Na ronda de negociação político-militar, entre governo moçambicano e a Renamo, realizada nesta quarta-feira (30), o executivo moçambicano, deixou bem claro que os acordos que estão em processo deste diálogo negocial entre as partes intervenientes, estão a ser criadas condições para que ninguém possa ser responsabilizado pela justiça por crimes de violação da constituição sobretudo, no confronto militar entre as forças do governo e a Renamo.
O chefe da delegação do governo nas negociações do diálogo político-militar, José Pacheco disse haver já consenso sobre como é que a cessação das hostilidades, integração dos homens armados da Renamo nas FDS e inserção social e económica daqueles que não tiverem habilidades deverá ser processada e à volta de que, findo o processo, nenhum partido deverá possuir esconderijos e artefactos bélicos.
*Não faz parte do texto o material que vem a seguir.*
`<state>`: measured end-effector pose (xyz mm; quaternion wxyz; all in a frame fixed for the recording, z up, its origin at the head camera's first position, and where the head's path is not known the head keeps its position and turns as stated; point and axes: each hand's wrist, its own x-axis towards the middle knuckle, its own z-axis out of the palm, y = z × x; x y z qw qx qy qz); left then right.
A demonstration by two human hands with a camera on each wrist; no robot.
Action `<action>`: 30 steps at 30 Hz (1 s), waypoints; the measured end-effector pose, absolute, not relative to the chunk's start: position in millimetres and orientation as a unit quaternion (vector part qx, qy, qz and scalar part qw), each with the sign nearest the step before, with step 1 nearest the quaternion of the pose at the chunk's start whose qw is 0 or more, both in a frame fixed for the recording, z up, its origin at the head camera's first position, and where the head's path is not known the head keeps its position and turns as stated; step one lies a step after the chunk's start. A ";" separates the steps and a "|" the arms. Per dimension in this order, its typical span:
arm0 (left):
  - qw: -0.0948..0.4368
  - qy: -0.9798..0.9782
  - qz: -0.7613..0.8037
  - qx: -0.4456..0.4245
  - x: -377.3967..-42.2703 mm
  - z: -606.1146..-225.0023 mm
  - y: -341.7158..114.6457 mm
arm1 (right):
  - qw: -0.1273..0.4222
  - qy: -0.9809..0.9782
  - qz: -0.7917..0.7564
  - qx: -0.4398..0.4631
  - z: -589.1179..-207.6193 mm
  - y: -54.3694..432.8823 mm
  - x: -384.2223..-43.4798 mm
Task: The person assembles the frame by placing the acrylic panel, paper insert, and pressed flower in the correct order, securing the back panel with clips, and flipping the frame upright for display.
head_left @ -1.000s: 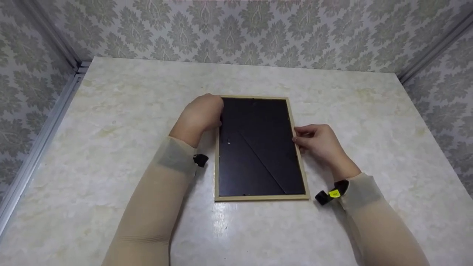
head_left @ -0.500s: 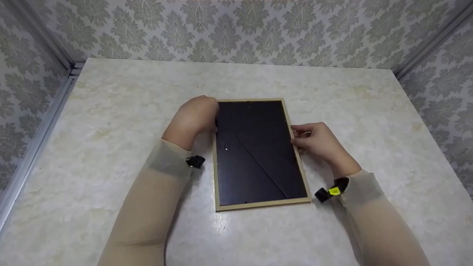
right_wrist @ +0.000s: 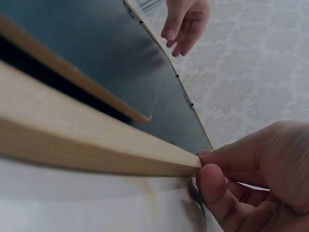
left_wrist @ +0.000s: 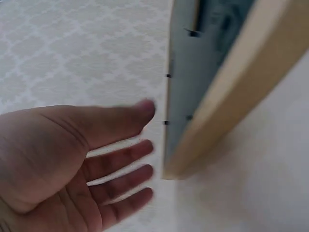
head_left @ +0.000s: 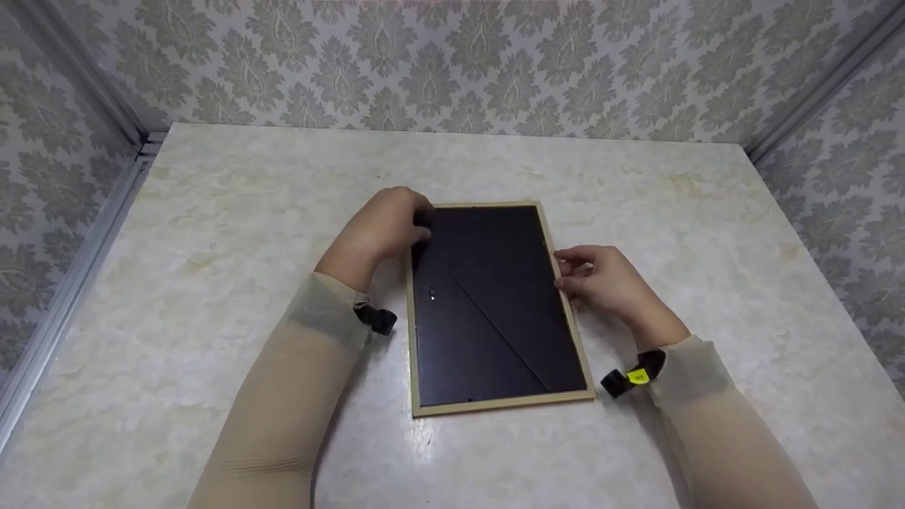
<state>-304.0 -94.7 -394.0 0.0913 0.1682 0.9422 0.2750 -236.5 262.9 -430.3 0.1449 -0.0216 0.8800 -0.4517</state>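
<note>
A picture frame (head_left: 495,304) with a pale wood border lies back up, its black backing board and slanted stand line showing. At its upper left corner, my left hand (head_left: 385,223) hovers with thumb and fingers stretched out. The left wrist view shows that hand (left_wrist: 72,159) apart from the wooden edge (left_wrist: 231,92). My right hand (head_left: 601,283) pinches the right edge of the frame a little above its middle. Close up in the right wrist view, the thumb and a finger of the right hand (right_wrist: 256,179) hold the wood border (right_wrist: 96,130).
Under the frame is a pale marbled tabletop (head_left: 269,170). A patterned wall (head_left: 452,63) rises behind it, with side panels at left and right and a metal rail (head_left: 78,283) along the left edge. Black wrist cameras (head_left: 378,318) sit on both sleeves.
My left hand has loosened from the frame's left edge and moved slightly over the upper left corner, thumb now apart. The frame has tilted slightly and sits lower in the head view; the right hand still holds it.
</note>
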 end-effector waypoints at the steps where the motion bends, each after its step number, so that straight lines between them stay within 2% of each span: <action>1: 0.094 0.942 0.274 0.170 -304.9 -397.0 -93.2 | 0.146 0.879 -0.453 -0.021 -431.5 263.0 -234.5; 6: 0.093 0.944 0.262 0.177 -306.9 -406.7 -88.5 | 0.145 0.875 -0.461 -0.023 -434.3 263.3 -223.4; 14: 0.048 0.951 0.259 0.161 -312.7 -417.0 -86.5 | 0.148 0.872 -0.465 -0.027 -433.4 263.3 -223.3; 19: 0.066 0.946 0.287 0.137 -318.8 -415.0 -82.2 | 0.146 0.870 -0.469 -0.034 -431.8 266.5 -226.4; 30: 0.099 0.948 0.263 0.148 -323.5 -409.6 -82.1 | 0.153 0.861 -0.483 -0.037 -433.7 266.0 -227.0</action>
“Iremos trabalhar com os órgãos de administração da justiça para trabalharem este aspecto de modo a tratar este elemento como garantia”, afirmou.
Questionado pela forma como este acordo seria reconduzido, Pacheco disse enfatizando que “o quadro constitucional nacional é suficientemente abrangente para acomodar o memorando de entendimento que está em processo. No entanto, a sessão das hostilidades não violam nenhuma constituição, não existe nenhuma lei específica para tratar disso”, explicou.